Vergessengehofft
Der laue Sommerabend mit ihm war angenehm. Wir aßen in einem ruhigen kleinen Beisel, in dem nur wenige Menschen saßen, und wir unterhielten uns derart angeregt, dass wir gar nicht merkten, wie viele Stunden vergangen waren. Er liess mich zu keiner Sekunde spüren, anders zu sein. Und das brauchte ich in einer Zeit nach der Autismus-Diagnostik, die unendlich schwer und härter, als ich es mir vorgestellt hatte, war. Nicht das erhoffte Gefühl der Selbstakzeptanz stellte sich ein. Stattdessen fühlte ich mich in mir eingesperrt. Es gab keinen Weg, mir selbst zu entkommen, und ich hielt an diesem fatalistischen Gedanken fest, und hätte ich nicht die Möglichkeit gehabt, mittels der Kunst mein Leben gedanklich durchzuarbeiten, würde ich wohl kaum noch am Leben sein. Mein Gegenüber holte mich mit seiner rauen Stimme in die Gegenwart zurück und erzählte mir, dass er studierte, Germanistik sagte er. Wir unterhielten uns, wie ich glaubte, dass sich Neurotypische zu unterhalten haben und er beugte sich über den Tisch, um meine Zigarette anzuzünden. Während ich ihm von meinem Künstlerleben erzählte, blies ich den Rauch zwischen meinen wunden Lippen hervor. Der Abend neigte sich dem Ende zu, und nachdem er zahlte, fragte er mich, ob wir das bald wiederholen würden. Unser Date. Unsicher verlor sich mein Blick in dem charmant wirkenden, blonden Mann in meinem Alter, nicht wissend, ob er sich nicht auf eine zynische Art über mich lustig machte, doch noch bevor meine Selbstzweifel die Oberhand gewinnen konnten, nickte ich geistesabwesend und rang mich irgendwie zu einem schnellen Ja durch. Ich war oft selber zynisch oder ironisch, merkte es aber nicht, wenn es jemand anderes ist. Und ich war meist auch die Letzte, die über einen Witz lachte, weil ich erst spät mitbekam, dass einer fiel.

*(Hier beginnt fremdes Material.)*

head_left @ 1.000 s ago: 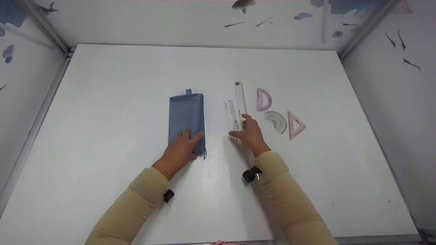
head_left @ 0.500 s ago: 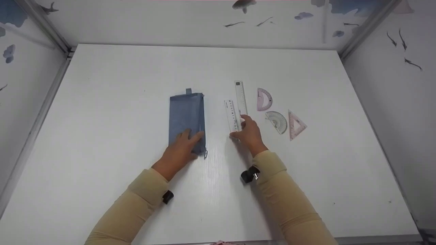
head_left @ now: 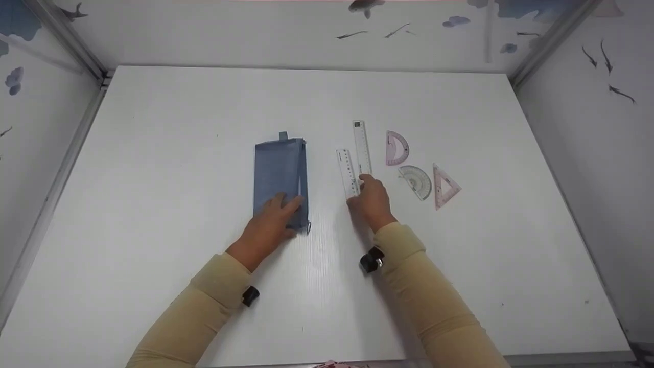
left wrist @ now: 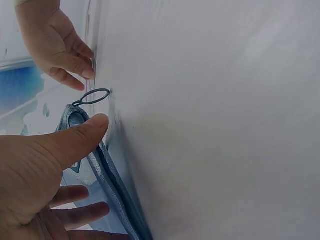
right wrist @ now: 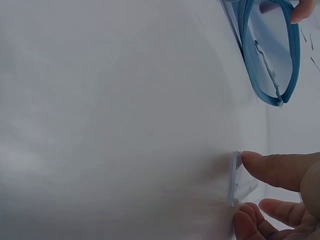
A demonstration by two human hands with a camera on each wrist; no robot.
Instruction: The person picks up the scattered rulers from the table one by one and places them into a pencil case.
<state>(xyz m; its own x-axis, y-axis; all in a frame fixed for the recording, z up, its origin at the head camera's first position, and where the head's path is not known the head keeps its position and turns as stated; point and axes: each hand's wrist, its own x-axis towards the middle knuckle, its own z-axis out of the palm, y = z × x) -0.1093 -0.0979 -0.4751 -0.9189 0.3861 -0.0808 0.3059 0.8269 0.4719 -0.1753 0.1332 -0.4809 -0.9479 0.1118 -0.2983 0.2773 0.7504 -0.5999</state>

Als er mich wenig später vor meiner Wohnung mit seinem Wagen absetzte und mir zum Abschied einen sanften Kuss auf die Wange hauchte, lächelte ich, da ich vermutlich glücklich sein sollte. Neue Situationen machten mir immer Angst und überforderten mich schon als Kind. Zwischenmenschliche Beziehungen mied ich schon damals, da ich kaum eine passende Emotion für die passende Reaktion aufsetzten konnte. Wie schaffen es Nichtautisten, mit neuen Erfahrungen, so umzugehen, als seien sie das leichteste der Welt?
Als ich nach Hause kam und mein Atelier betrat, um meinen Gefühlen Raum zu geben, fiel mir auf, dass ich abermals meine Nägel vor Aufregung in die Handflächen gegraben hatte. Jetzt nur nichts hineininterpretieren, sagte ich mir. Was bedeutete schon ein schöner Abend in meinem melodramatischen Leben?